● RECORDS PROVIDED
####

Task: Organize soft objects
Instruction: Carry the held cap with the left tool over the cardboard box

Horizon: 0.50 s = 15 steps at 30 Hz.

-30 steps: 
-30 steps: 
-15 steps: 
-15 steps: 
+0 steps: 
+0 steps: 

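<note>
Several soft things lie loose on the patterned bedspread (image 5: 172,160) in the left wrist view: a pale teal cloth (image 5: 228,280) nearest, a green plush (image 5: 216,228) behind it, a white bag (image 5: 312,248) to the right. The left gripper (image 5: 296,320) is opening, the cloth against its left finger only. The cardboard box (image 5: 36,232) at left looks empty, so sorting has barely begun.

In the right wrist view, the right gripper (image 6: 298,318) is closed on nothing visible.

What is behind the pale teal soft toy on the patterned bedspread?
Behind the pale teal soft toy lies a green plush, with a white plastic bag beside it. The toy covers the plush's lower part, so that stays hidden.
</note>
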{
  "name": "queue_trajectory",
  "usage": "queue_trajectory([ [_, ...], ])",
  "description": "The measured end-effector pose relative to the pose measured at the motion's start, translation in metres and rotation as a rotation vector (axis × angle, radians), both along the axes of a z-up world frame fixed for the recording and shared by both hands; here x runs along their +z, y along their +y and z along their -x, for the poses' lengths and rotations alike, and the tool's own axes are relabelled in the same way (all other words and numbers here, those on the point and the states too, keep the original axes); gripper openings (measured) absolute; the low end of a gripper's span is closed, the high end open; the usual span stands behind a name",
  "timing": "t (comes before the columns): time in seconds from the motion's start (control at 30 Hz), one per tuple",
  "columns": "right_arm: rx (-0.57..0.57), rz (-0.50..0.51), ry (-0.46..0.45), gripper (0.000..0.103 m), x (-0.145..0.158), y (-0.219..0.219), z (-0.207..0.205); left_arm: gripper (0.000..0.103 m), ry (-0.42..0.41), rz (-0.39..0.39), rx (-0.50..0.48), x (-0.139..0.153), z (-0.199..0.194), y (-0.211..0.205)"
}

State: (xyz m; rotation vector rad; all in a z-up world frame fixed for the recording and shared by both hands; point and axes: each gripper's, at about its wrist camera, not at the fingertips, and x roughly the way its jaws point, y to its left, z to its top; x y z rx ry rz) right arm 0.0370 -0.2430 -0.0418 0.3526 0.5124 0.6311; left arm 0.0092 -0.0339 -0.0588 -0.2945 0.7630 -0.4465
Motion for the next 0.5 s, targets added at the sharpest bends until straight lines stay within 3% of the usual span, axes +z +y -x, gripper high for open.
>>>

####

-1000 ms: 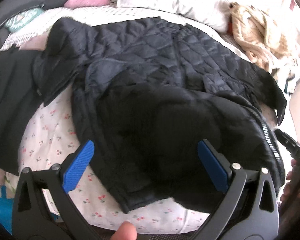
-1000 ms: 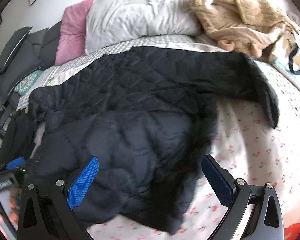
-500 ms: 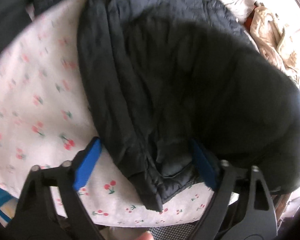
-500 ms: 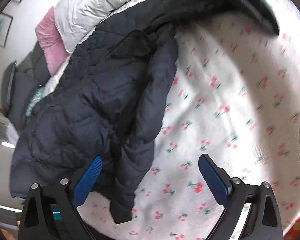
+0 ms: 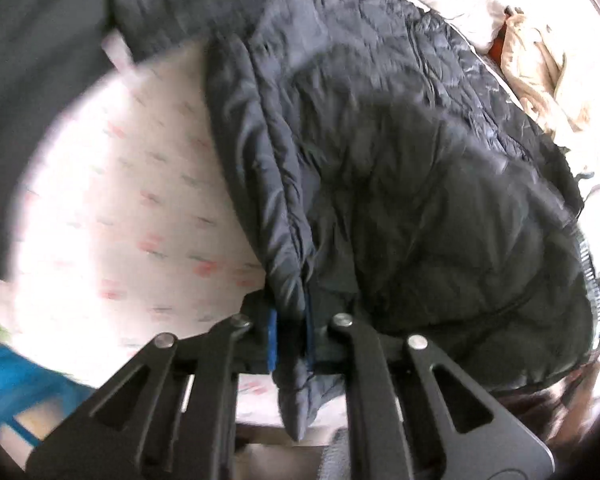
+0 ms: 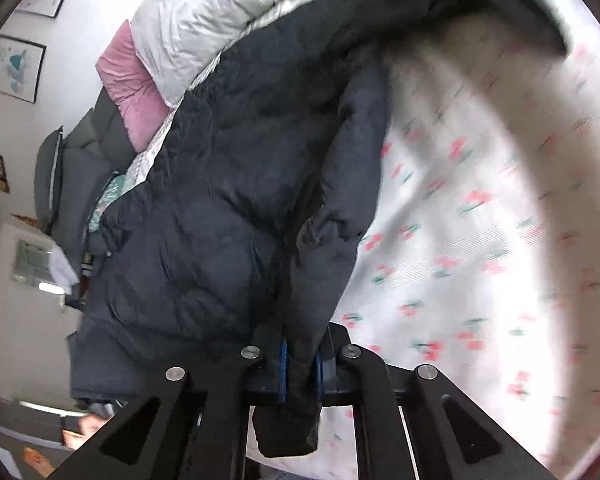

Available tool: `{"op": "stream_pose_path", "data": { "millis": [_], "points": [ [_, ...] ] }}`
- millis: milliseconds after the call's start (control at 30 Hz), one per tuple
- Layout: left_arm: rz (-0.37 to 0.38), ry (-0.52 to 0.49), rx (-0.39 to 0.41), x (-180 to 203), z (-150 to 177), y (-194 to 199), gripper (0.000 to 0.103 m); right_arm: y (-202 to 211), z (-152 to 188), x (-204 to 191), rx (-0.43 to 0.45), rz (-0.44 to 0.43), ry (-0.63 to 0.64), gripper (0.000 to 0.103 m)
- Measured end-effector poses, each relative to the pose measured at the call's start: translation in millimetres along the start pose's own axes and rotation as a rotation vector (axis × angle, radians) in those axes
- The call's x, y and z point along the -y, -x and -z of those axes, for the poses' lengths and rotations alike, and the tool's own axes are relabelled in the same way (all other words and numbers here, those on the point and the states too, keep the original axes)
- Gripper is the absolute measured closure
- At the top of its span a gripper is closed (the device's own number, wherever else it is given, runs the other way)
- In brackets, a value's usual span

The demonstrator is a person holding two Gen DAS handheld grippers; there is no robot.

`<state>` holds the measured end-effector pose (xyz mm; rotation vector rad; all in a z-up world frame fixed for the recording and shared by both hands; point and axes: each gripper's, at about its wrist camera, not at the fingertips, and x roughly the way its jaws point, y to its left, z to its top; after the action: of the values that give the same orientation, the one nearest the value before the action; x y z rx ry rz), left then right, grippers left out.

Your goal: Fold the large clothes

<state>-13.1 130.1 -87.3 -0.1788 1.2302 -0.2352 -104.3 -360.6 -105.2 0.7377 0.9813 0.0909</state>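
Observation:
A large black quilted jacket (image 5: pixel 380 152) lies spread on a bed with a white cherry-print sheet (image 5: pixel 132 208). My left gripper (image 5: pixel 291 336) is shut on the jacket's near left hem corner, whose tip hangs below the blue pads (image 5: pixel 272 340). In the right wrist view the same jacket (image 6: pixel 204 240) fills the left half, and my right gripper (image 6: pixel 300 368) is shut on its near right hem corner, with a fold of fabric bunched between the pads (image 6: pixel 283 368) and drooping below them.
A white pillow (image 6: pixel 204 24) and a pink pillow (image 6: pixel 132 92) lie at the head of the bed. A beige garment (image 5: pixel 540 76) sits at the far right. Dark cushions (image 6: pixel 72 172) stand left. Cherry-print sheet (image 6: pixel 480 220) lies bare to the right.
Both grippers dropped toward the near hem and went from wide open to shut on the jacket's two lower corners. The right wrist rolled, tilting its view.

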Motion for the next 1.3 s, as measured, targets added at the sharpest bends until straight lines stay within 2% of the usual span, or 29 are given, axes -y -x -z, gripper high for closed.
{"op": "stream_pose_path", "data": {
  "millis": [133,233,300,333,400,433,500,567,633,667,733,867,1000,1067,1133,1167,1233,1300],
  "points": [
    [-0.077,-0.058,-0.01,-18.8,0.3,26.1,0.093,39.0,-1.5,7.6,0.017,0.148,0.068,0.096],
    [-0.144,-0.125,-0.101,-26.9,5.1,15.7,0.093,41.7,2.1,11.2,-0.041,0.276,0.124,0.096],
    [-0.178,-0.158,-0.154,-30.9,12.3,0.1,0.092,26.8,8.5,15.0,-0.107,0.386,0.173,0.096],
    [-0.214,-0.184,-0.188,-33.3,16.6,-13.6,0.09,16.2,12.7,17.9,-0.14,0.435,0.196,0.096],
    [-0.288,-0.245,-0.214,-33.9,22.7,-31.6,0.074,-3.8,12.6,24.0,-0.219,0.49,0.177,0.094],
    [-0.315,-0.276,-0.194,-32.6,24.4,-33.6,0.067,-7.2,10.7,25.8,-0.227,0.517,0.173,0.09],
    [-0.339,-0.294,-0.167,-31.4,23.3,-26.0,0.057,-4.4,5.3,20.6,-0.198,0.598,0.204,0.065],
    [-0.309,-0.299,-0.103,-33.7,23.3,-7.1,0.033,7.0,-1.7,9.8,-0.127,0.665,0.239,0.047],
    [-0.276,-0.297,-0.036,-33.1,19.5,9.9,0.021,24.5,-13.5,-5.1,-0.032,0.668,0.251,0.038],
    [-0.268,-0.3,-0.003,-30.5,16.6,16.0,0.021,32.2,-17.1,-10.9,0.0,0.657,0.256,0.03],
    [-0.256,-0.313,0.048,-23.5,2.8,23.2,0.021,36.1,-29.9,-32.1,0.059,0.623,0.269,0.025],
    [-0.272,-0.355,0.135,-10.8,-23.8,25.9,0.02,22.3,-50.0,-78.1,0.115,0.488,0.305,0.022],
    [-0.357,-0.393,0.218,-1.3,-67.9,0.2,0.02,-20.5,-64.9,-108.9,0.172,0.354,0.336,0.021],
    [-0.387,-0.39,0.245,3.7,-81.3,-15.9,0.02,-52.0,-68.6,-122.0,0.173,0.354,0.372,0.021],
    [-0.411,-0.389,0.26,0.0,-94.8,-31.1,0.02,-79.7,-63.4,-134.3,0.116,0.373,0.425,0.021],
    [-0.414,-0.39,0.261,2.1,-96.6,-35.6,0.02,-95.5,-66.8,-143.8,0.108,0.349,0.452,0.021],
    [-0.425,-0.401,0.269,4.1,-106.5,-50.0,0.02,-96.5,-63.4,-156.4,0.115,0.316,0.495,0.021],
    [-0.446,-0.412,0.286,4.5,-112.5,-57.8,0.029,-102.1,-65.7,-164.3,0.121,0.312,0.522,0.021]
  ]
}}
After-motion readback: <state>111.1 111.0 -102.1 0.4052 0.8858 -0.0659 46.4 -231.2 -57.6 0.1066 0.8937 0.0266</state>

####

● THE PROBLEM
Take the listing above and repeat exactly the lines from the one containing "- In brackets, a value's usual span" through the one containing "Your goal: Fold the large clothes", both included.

● ANSWER SECTION
- In brackets, a value's usual span

The demonstrator is a person holding two Gen DAS handheld grippers; there is no robot.

`<state>` holds the measured end-effector pose (xyz mm; rotation vector rad; all in a z-up world frame fixed for the recording and shared by both hands; point and axes: each gripper's, at about its wrist camera, not at the fingertips, and x roughly the way its jaws point, y to its left, z to its top; after the action: of the values that give the same orientation, the one nearest the value before the action; x y z rx ry rz), left then right, grippers left out.

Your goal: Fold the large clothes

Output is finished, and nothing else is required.